Though Melendez was born in Brooklyn, he grew up with family members in Puerto Rico. When he came to the U.S. as a young man, he spoke no English. He drifted from Pennsylvania to Florida as a migrant fruit picker until May 2, 1984, when he was arrested for murder and armed robbery.
His trial took only one week. "The trial began on Monday," Melendez said, "and by Friday, they had sentenced me to the electric chair."
Melendez could not assist in his defense because the court did not provide an interpreter.
Shortly after he arrived on Florida's death row, a place he describes as "hell infested with rats and roaches," Florida executed its 10th prisoner since 1973. Melendez said he could hear the whine of the generators, and the lights dimmed when the executioner threw the switch. By the time he was exonerated, Florida had executed 51 prisoners.

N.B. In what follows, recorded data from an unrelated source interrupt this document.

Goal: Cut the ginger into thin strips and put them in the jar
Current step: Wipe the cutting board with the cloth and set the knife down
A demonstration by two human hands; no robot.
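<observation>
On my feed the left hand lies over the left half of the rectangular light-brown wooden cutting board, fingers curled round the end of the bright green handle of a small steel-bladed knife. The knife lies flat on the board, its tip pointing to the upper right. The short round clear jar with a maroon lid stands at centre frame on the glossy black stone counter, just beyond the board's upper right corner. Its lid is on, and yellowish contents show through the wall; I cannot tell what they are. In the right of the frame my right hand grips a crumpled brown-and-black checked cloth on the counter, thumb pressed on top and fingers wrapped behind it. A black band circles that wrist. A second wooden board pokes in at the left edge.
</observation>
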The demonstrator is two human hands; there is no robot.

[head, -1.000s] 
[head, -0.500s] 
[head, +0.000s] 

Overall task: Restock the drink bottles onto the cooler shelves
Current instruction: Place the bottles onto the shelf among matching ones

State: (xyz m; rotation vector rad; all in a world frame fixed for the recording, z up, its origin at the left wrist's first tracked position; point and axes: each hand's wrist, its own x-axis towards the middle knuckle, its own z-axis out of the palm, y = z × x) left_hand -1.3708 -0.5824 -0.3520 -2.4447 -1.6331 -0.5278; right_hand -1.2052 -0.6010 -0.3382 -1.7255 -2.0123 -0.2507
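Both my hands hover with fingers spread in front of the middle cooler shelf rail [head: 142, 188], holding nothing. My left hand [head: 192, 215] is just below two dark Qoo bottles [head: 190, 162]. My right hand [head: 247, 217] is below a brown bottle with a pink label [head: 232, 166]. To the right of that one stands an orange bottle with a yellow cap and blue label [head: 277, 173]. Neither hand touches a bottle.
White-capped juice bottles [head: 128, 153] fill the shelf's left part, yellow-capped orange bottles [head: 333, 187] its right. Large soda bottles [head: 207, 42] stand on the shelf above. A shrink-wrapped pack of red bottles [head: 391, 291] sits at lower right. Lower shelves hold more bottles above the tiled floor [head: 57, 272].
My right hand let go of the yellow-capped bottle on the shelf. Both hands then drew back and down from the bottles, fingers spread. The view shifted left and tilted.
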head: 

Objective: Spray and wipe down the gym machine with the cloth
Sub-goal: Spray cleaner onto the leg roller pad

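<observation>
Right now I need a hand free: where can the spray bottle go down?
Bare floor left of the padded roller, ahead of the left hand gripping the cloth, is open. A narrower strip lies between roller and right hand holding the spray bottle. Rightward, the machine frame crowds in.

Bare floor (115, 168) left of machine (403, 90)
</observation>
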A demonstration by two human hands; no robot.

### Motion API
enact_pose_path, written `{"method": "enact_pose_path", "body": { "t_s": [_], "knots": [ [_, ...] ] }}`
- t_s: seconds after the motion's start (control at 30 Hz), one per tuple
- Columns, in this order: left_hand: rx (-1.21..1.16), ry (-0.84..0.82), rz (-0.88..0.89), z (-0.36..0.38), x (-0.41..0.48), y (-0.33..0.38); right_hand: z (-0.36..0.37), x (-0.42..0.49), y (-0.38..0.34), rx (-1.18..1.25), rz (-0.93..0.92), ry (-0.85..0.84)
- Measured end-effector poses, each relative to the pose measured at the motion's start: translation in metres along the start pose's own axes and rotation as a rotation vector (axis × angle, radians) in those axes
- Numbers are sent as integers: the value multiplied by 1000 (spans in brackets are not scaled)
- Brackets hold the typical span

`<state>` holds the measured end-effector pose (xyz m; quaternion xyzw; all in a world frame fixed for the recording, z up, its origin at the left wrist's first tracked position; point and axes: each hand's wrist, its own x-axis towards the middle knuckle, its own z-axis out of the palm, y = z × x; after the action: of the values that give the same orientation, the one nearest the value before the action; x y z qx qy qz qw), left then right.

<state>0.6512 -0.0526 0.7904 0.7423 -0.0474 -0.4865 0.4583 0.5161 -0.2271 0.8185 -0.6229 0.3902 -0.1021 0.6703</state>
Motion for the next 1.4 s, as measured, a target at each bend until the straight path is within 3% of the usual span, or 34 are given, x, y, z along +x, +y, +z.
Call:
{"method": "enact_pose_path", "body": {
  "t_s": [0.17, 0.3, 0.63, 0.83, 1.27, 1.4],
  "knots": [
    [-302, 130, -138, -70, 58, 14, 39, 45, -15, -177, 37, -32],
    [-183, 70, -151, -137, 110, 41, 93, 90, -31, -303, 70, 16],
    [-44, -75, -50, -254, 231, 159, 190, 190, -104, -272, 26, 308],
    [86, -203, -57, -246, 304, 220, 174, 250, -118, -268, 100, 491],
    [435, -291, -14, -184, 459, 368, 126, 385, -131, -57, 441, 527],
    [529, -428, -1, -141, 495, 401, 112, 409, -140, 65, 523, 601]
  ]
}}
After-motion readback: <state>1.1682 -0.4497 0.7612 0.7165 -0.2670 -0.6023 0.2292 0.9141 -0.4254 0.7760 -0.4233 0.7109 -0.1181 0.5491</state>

Many more died at their own hands. Melendez said that prisoners turned garbage bags into primitive ropes and hung themselves in their cells, a problem that has only grown worse since Gov. Jeb Bush put an end to recreation and exercise for death-row inmates. "He is trying to destroy their spirits," Melendez said. Melendez went so far as to prepare a garbage-bag noose for himself, but a dream of his native Puerto Rico, with his mother waving from the beach, strengthened his resolve to stay and fight.
Finally, after 17 years of appeals, Melendez's case went to a new judge, who discovered that the prosecutor had withheld exculpatory evidence. Abandoned in the aging case file was a tape recording of the police informant whose testimony was the only real evidence against Melendez. On that tape, the informant actually admitted to committing the murder himself. The judge ordered a new trial, but without the informant's testimony, prosecutors could not proceed. Melendez's release came as suddenly as his arrest. The inmates on death row burst into applause as he was escorted out of the cell block and into the bewildering pandemonium of national reporters eager to hear his story.
Melendez was the 99th innocent released from death row in the U.S. In the four years since, that number has grown to 123. No one knows how many innocents may have been executed.
— Brian Johnson
Re: JPS school bond issue - I have seen signs posted throughout the city this week saying "VOTE YES", but it is difficult to make out what the rest of the signs say unless you drive right by it, and even then it's hard. Maybe I just can't see, but I think some new signs should be made with larger print. I've seen news reports abut the bond issue, but have there been any commercials on the radio or TV? I wonder how many citizens know about the Web site, which I'm trying to find again right now.